For years, a commonplace in software investing was that the value of application software lies in data , not in technology. Companies like Salesforce, Workday, and ServiceNow are valuable because they are the system of record( SoR ), or single source of truth, for their clients most valuable information, such as customer records or employee data.
As a result, they become deep embedded in their customers business procedures, making them hard to rip out. That dedicates them tremendous revenue predictability and pricing power. The technology itself databases combined with workflow engines is not particularly innovative; its the information captured by the technology thats important.
The newest crop of software applications turns this logic on its head. They imitation consumer companies by using technology as a wedge to gain widespread adoptionand dont even try to become systems of record.
Instead, they are systems of engagement( SoE ), meaning apps that employees actually use to get their work done. For example, take Slack, which Forbes recently identified as the most valuable private cloud company.
The data in Slack is either low value( water-cooler dialogues) or already lives in existing systems of record. The same is true for many other fast-growing apps, like Intercom( client interaction ), Clari( sales ), Culture Amp( employee feedback) and Front( shared inbox ).
Digging deeper, the specific areas of technology where these companies have innovated are ones that historically people have ignored integration and design.
At big companies, integration is the ugly step-child of any product roadmap: everyone wants it to run, but no one wants to work on it. Heres an example: a senior executive at a leading SaaS company tells me that twenty people from different groups across the company is an indication for the billing meeting, where its decided how billing will integrate with core features. But no one wants to work on the billing squad, creating those integrations.
Startups have capitalized on that by creating high performance, scalable integrations, solving hard technological problems like how to sync without putting excessive loading on the underlying system.
Integration companies, while not glamorous, can build marketplace power by positioning themselves at the center of an ecosystem and creating an ecosystem network impact, whereby they become a de facto standard. Okta and Segment are both on their style to achieving this.

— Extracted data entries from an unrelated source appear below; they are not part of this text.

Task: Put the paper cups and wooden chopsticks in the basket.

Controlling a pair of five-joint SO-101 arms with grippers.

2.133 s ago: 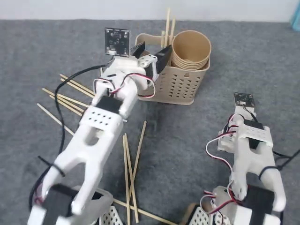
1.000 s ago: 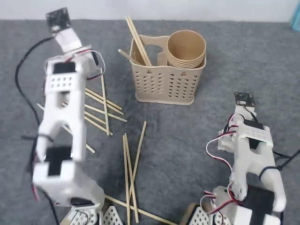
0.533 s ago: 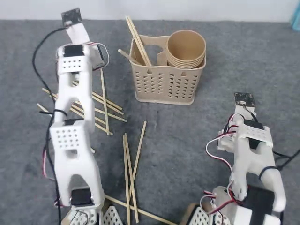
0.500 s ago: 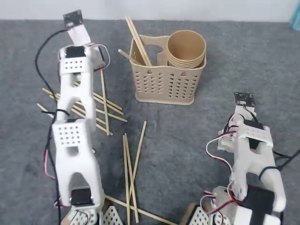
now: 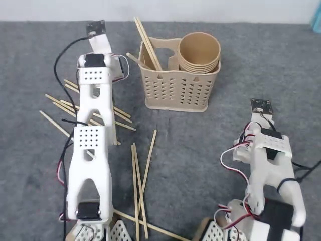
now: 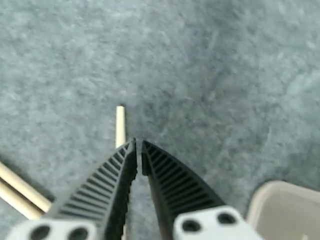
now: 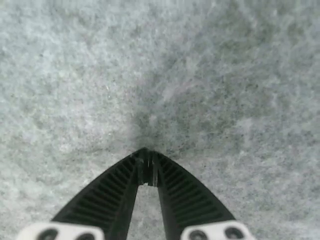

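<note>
A tan slotted basket (image 5: 178,93) stands at the back of the grey carpet. It holds a stack of paper cups (image 5: 199,52) and a few wooden chopsticks (image 5: 148,40) leaning upright. Several loose chopsticks (image 5: 140,181) lie on the carpet, and more chopsticks (image 5: 70,108) lie under and beside my left arm (image 5: 94,75), which stretches to just left of the basket. My left gripper (image 6: 138,145) is shut and holds nothing. Its tips hover over the end of one chopstick (image 6: 120,120), with a basket corner (image 6: 285,210) close by. My right gripper (image 7: 147,152) is shut over bare carpet, on the right arm (image 5: 266,150).
A loose black cable (image 5: 62,55) loops beside the left arm. The carpet (image 5: 210,150) between the basket and the right arm is open floor. A long chopstick (image 5: 150,226) lies near the arm bases at the front.
The left arm left the basket, where chopsticks now stand, swung far left, then came back right toward the basket's left side. The right arm has not moved.
</note>
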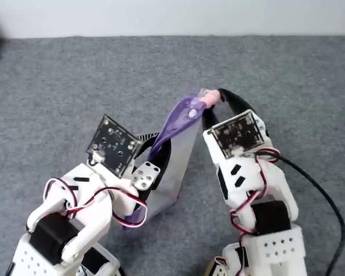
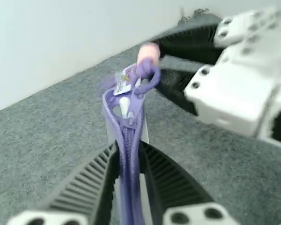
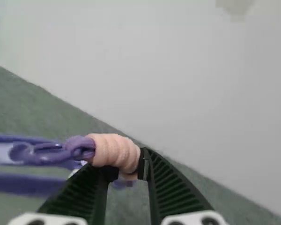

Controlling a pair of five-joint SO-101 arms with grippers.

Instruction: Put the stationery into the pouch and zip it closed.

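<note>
The purple pouch [image 1: 173, 150] is lifted off the grey mat, tilted, with its zipper edge on top. My left gripper [image 1: 154, 150] is shut on the pouch's near end; in the left wrist view its ribbed black fingers [image 2: 96, 180] squeeze the zipper band [image 2: 129, 140]. My right gripper [image 1: 214, 99] is shut on the pink-wrapped zipper pull [image 1: 209, 101] at the pouch's far end. In the right wrist view the pink pull [image 3: 113, 151] sits between the fingertips of the right gripper [image 3: 129, 165], tied to a purple loop [image 3: 77, 147]. The left wrist view shows the pink pull [image 2: 147, 52] and the right gripper [image 2: 165, 60].
A grey carpet-like mat [image 1: 75, 80] covers the table, with a white wall [image 1: 161, 17] behind it. A black cable [image 1: 325, 198] runs along the right arm's side. Open mat lies to the left and far right.
</note>
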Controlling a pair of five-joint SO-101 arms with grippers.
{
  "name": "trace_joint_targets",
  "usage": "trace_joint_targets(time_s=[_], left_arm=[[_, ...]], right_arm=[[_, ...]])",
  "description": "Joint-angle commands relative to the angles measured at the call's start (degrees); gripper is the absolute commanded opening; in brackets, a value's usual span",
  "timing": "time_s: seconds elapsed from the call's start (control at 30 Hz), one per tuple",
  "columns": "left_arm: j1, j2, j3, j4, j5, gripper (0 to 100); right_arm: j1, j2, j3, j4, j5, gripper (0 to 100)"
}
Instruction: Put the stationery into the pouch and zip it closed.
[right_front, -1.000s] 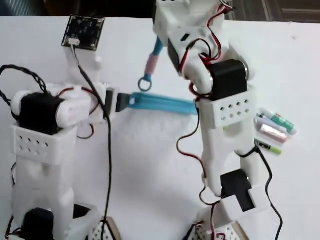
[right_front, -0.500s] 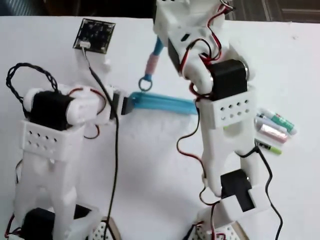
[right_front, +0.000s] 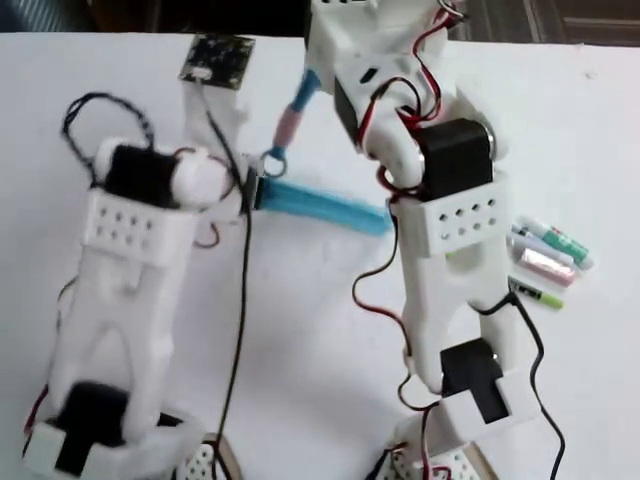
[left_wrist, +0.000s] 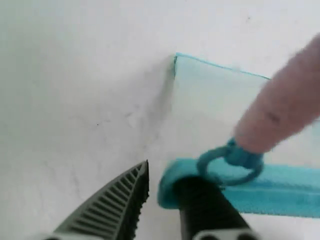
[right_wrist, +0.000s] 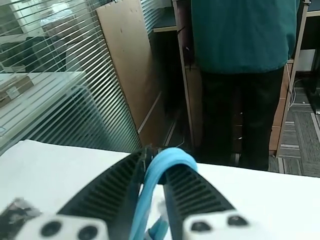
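With my right gripper (right_wrist: 155, 161) clamped on the pull strap (right_front: 290, 125), left gripper (left_wrist: 158, 176) barely parted against the pouch (right_front: 320, 205) end, and the pens (right_front: 548, 255) well apart on the table (right_front: 300, 340), I figured a firm left pinch should come before any tugging.

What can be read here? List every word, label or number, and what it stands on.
None legible.
Print on the pens: too small to read.
The pouch, its strap and the camera board: no readable text.
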Motion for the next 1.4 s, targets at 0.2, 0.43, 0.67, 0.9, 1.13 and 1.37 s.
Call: trace_joint_targets(time_s=[0.2, 0.43, 0.67, 0.9, 1.13, 1.37], left_arm=[[-1.80, 0.84, -8.00, 0.88, -1.67, 2], [-1.89, 1.19, -15.12, 5.36, 1.23, 2], [-5.85, 1.10, -15.30, 6.42, 4.04, 2], [-8.75, 1.19, -15.30, 6.51, 5.63, 2], [-12.44, 1.19, -15.12, 6.51, 8.26, 2], [-16.48, 0.84, -14.95, 6.86, 9.76, 2]], right_arm=[[3.56, -0.48, -2.02, -0.92, -0.26, 1.7], [9.10, -0.75, -2.29, -0.75, 0.09, 1.7], [18.77, -0.31, -2.02, -1.01, 0.18, 1.7], [24.04, -0.31, -2.02, 0.40, 0.26, 1.7], [24.22, -0.31, -2.02, 2.07, 3.43, 1.7], [25.80, 1.71, -1.93, 2.77, 5.01, 1.7]])
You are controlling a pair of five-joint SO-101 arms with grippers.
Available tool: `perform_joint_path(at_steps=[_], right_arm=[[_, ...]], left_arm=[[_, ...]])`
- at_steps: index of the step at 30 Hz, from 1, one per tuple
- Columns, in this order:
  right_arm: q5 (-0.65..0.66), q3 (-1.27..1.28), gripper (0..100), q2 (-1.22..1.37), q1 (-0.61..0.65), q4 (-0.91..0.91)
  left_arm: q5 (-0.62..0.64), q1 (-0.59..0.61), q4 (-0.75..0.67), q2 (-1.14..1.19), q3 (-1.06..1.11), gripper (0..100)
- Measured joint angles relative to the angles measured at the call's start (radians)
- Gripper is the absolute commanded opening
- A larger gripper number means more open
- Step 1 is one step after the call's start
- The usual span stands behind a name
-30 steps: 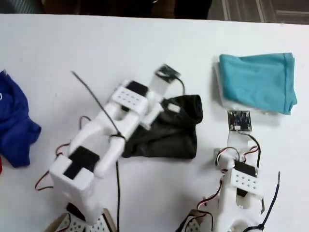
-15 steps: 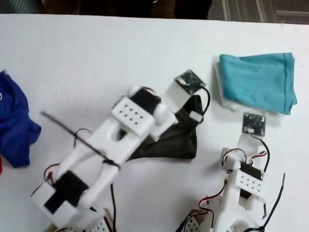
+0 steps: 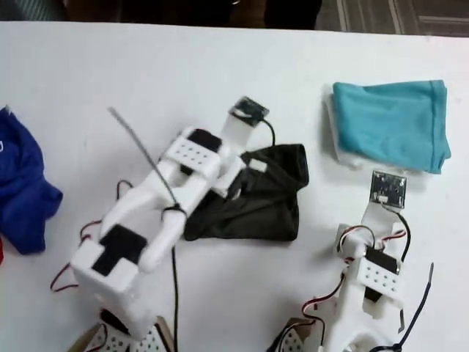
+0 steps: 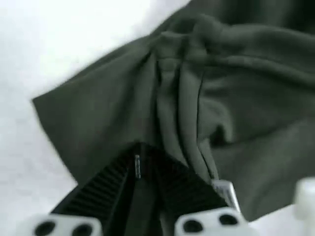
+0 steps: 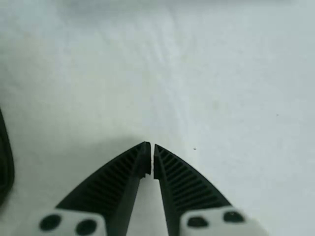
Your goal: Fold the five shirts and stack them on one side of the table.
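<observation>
White matte tabletop — left gripper pinching crumpled, pleated dark shirt; right gripper pressed together just above it

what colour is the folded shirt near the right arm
Folded shirt is teal, best in high view.

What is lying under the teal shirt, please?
A white cloth layer peeks out along two edges of the teal shirt; the rest is covered, so whether more lies beneath is hidden.

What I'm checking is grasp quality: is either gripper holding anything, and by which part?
Left gripper pinches the dark shirt at a bunched fold; right gripper holds nothing.
</observation>
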State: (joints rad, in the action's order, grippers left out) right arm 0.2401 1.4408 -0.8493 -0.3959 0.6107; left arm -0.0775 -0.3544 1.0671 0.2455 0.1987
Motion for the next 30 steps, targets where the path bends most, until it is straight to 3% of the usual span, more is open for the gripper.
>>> perform_joint_path(at_steps=[9, 19, 26, 30], right_arm=[[-0.009, 0.0, 2.0, 0.0, -0.043, 0.0], [-0.124, 0.0, 2.0, 0.0, -0.127, -0.034], [-0.124, 0.0, 2.0, 0.0, -0.127, -0.034], [-0.124, 0.0, 2.0, 0.0, -0.127, -0.034]], left_arm=[[0.0, -0.176, 0.196, 0.037, -0.137, 3], [0.0, -0.319, 0.368, 0.008, -0.193, 3], [0.0, -0.287, 0.422, -0.101, -0.324, 3], [0.0, -0.181, 0.319, -0.135, -0.341, 3]])
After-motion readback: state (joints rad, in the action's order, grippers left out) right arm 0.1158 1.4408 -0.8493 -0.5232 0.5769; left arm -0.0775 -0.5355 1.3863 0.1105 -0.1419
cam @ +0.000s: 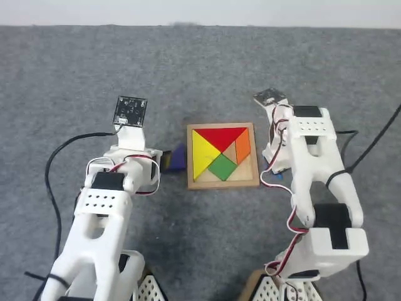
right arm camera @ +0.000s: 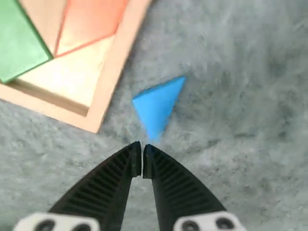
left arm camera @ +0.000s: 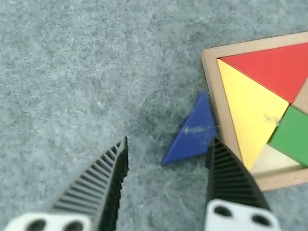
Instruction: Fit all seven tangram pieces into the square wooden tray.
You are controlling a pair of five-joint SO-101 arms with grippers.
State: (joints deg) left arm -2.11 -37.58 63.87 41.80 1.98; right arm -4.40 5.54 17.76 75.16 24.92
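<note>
Tray (cam: 222,184) holds red triangle (cam: 219,136), yellow triangle (cam: 202,155), green square (cam: 222,167), orange piece (cam: 243,149) (bare wood showing). Left gripper (left arm camera: 168,142) wide, dark blue triangle (left arm camera: 192,132) between fingers. Right gripper (right arm camera: 142,145) closed, empty; light blue triangle (right arm camera: 158,105) just past tips.

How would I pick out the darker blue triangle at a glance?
Find the square wooden tray in the middle of the grey table. Just outside its edge nearest the yellow piece lies the dark blue triangle; the other loose triangle, across the tray, is lighter blue.
</note>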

But most new applications use integration to gather, coordinate, and analyze data. They win the hearts of their users through great design. Thats no small challenge, devoted growing data used, shrinking screen sizes, and ever shorter attention spans, which is why the concept of design has become a huge differentiator.
It runs because its a win-win. Startups making systems of engagement get users and revenue, by leveraging data in the systems of record. They also increase the datas value, by utilizing it more and adding to it. That stimulates the big software vendors happy, as( they believe) it increases their customer lock-in and helps them become more of a platform.
Whats not clear is whether this will continue. Big companies like Salesforce want to innovate through technology. For instance, the center-piece at this months Dreamforce, its annual conference, is a new artificial intelligence( AI) initiative marketed as Einstein, which layers predictive models over its existing applications.
Conversely, once a startups product is being used every day like Slack, it may start maintaining more information within it and over day wean people off whatever the issue is utilizing before( Outlook, Sharepoint, etc ).
The game-changer could well be artificial intelligence: if AI software could extract signal from the unstructured product feedback in Intercom or the sales forecasting information in Clari, the data in those systems could become more valuable than the limited fields captured in todays systems of record.
But thats a long way off. For current startups, the message is clear. Dont try to be Salesforce to Seibel, Workday to Peoplesoft or Coupa to Ariba. Those battles are over, and wont be repeated. Instead, utilize technology consolidation, design, perhaps machine learning or AI as your wedge into the market.
Play nice with existing systems, and then analyze how people are utilizing your product. Feed that back into new product developing and drive more engagement, ideally creating a virtuous circle between usage and design that keeps you ahead of competitors.
For examples of who does this well, seem no further than the large consumer companies. Its no coincidence that the two most awe-inspiring enterprise businesses today( AWS and Google Apps) both have a consumer heritage.
Thats the winning strategy for today, and most likely tomorrow.